■ Nachschlag
: Diktatur-Drama in der Humboldt-Uni

Mehr als 60 Berliner Bühnen boten am Samstag dem geneigten Publikum ihre Aufführungen dar. Eigentlich ein Wunder, daß sich Tag für Tag Menschen versammeln, um anderen Menschen beim Spielen zuzusehen.

40 Männer und Frauen fanden sich etwa in der Studiobühne der Humboldt-Universität ein, zur zweiten Aufführung von Jorge Goldenbergs „Knepp“. Sie kamen, obwohl es die Menschen gemeinhin vorziehen, Unangenehmes zu ignorieren und Fernliegendes zu vergessen. Das unbekannte Stück des ebenso unbekannten Autors handelt von der Zeit der vorerst letzten argentinischen Militärdiktatur. Wir wissen nicht, was das Publikum bewegte zu erscheinen.

Leider ließ auch die Aufführung nur erahnen, was die Regisseure Jochen Freydank – von Haus aus Regieassistent bei Fernsehen, Film und Musicals – und Uwe Gröschel – Theaterwissenschaftsstudent an der Humboldt-Uni – bewegt hat, dieses Stück zu inszenieren. Der Spezialist Knepp, ein Abgesandter der Machthaber, soll Maria Helena dazu bewegen, die Nachforschungen nach ihrem verschwundenen Mann Raul einzustellen. Dazu bedient er sich aller Tricks der Verstellung und Marias Liebesbeziehung zu Luis. Doch ihre Treue zu Raul (oder ihre Schuldgefühle wegen der „verbotenen“ Liebe zu Luis) erweisen sich als mächtiger. Auch der totalitären Diktatur gelingt es nicht, die seelische Energie der einzelnen für die Legitimierung der mörderischen Herrschaftspraxis in Dienst zu stellen. Maria weigert sich, über die Liebe zu Luis ihren Mann zu vergessen und für tot erklären zu lassen.

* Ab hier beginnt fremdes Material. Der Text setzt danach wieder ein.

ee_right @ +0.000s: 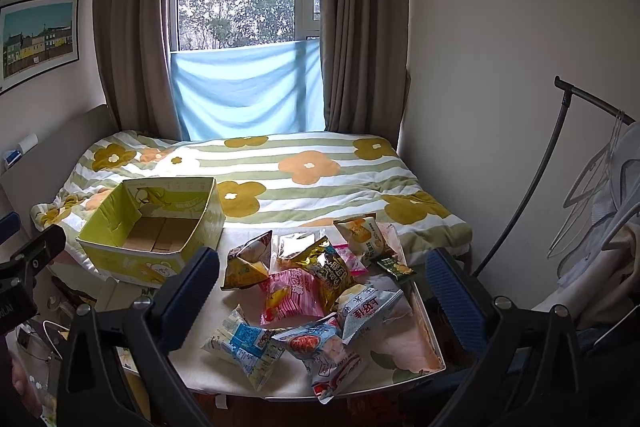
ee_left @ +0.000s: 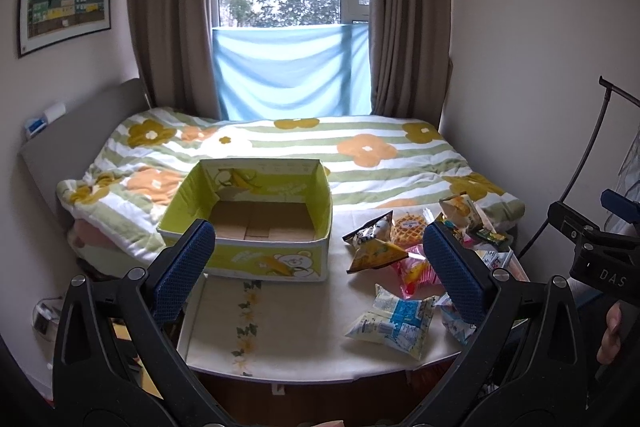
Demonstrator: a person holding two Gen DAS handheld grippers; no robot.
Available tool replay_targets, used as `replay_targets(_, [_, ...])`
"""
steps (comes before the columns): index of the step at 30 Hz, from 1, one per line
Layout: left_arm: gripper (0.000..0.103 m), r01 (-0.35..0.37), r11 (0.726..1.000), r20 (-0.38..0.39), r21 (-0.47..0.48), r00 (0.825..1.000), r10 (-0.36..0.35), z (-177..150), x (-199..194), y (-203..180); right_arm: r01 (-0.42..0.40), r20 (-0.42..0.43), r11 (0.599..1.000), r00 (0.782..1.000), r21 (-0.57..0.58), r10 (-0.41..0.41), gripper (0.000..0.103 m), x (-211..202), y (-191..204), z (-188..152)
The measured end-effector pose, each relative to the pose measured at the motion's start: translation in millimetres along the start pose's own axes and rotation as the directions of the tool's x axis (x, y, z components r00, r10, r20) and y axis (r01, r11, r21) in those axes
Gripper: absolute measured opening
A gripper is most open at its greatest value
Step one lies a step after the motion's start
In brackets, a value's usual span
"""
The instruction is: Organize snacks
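A: Where do the snacks sit?
B: In a loose heap (ee_right: 316, 291) on the right half of the desk (ee_left: 304, 351), touching and overlapping one another. A blue-and-white packet (ee_right: 244, 343) lies nearest, a pink one (ee_right: 290, 297) in the middle, a yellow triangular bag (ee_left: 374, 253) at the heap's left edge, and a waffle (ee_left: 408, 227) at the far side.
A: And the box?
B: The green cardboard box (ee_left: 256, 227) stands on the far left of the desk, against the flowered bed quilt (ee_left: 360, 151). Its top is open and only its brown cardboard floor shows inside.
A: The grippers?
B: The left gripper (ee_left: 320, 263) hangs above the near edge of the desk, jaws spread wide and grasping nothing. The right gripper (ee_right: 324, 291) hovers over the heap, jaws likewise released, no packet between them.
A: Do they touch anything?
B: No, both are clear of the snacks and the box.
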State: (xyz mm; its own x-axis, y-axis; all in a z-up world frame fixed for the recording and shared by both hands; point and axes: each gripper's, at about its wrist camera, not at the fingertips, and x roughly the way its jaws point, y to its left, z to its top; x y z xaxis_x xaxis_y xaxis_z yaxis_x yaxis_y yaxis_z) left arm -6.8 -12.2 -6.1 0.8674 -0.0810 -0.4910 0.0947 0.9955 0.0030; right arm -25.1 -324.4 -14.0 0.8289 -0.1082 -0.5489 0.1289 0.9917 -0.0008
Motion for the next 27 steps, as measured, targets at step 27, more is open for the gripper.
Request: replay_targets(27, [0.103, -0.005, 1.000, 0.012, -0.005, 1.000, 0.005, -3, -16, 3, -0.011, 0.022, 1.000, 1.000, -0.002, 0.011, 0.103, -15, 6, 4])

Dem eigens für die Produktion zusammengestellten Ensemble von freien Schauspielerinnen und Schauspielern gelang es nicht, die existentielle Not der Figuren sichtbar zu machen. Der Kampf um die Selbstbehauptung blieb selbst Behauptung. Trotz gelegentlicher Ausbrüche in Lautheit schien die Maria Helena von Heike Schober vor allem damit beschäftigt, ihre Spielvorgänge erst zu denken, dann zu spielen und zuletzt mit dem Text zu versehen. Strafverschärfend kappte eine falsche Dramaturgie unverzichtbare Textzusammenhänge, die ihr Verhalten motivieren. Die textillustrierende Regie bemühte sich zwar um einen ausgedörrten Psychorealismus, gestattete dem Knepp von Gunnar Teuber jedoch ausufernde Mätzchen, daß schließlich jeder Realismus zerstört am Boden lag. Mehr als die Erinnerung ans Schicksal der in Argentinien Verschwundenen und ihrer Hinterbliebenen brachte der Abend nicht. Nikolaus Merck

Weitere Aufführungen: 20./21. 12., 19.30 Uhr und 22. 12., 18.30 Uhr, in der Studiobühne der Humboldt-Universität, Sophienstraße 22 a.